We are on a break this weekend so he can figure out what he wants to do. I've got so many emotions going on right now I can't seem to think straight. This should be my opportunity to bag out of this. We've been here more than once in the past few months with him not sure if he wants this relationship or not.

Meanwhile, i'm trying to deal with those old habits and feelings the xABF brought up in me...I want to call him, I want to see him, I want to make him see he needs to be with me (these are definitely MY issues and I get that...thought I'd worked through them...obviously still there).

He is so loving and giving. His affection towards me is tremendous. Such a big switch from the xABF who deprived me of it. He's articulate and smart and honest. He is trustworthy and faithful. He thrives on communication and has never raised his voice whenever I've gone off the deep end

But, his life is a mess. He misses appointments, seems to screw up at work a lot, his teenage daughter is constantly in trouble. He constantly is looking for affirmations from me about him because his self-esteem is so sucky. I've never seen anyone beat themselves up so much. Honestly, sometimes I feel like I've got another child to take care of.

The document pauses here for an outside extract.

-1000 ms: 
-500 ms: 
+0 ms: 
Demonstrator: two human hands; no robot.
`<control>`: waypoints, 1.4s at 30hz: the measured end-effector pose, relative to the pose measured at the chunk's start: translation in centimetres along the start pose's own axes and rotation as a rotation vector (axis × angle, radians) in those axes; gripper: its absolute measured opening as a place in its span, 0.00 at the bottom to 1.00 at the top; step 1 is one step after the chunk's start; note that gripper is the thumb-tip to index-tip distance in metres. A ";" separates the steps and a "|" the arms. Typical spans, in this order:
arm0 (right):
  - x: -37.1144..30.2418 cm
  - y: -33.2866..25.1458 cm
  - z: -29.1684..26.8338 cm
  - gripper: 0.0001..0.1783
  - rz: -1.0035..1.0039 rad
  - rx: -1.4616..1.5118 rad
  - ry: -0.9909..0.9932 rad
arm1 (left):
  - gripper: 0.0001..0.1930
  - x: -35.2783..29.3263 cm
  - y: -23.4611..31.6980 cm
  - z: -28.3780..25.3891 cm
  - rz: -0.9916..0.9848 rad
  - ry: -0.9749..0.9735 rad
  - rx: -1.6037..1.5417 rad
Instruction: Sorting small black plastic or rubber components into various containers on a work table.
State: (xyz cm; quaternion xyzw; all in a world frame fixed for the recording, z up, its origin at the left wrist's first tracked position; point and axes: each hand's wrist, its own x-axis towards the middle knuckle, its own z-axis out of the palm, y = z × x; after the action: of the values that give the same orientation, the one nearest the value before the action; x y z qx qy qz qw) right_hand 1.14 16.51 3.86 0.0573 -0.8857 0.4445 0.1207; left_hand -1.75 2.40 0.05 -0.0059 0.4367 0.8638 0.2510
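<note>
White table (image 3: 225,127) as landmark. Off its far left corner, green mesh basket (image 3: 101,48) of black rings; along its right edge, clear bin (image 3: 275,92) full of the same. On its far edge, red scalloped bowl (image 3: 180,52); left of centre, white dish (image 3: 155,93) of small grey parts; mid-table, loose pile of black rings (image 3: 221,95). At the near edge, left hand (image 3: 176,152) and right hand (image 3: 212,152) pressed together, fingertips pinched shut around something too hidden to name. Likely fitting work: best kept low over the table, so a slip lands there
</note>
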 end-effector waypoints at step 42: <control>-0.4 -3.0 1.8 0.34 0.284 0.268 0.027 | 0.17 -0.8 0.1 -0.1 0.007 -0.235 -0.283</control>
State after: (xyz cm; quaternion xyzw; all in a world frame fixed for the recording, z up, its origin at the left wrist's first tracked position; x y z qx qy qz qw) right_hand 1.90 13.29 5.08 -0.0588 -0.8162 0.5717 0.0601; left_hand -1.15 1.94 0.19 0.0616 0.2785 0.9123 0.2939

What am I looking for here? Why did I post this? I know he's got issues whether they are related to drinking or not. I'm positive there is another side of him I'm just not seeing. It bothers me that I care so much about him because I'm feeling all those old addictive behaviors of my own kicking in. I'm trying to ride out the wave of the need to call or text him - so far so good, but it's a hell of a wave right now.

As always, thanks for reading and input and whatever. I just really need a place to vent this. I'm feeling confused.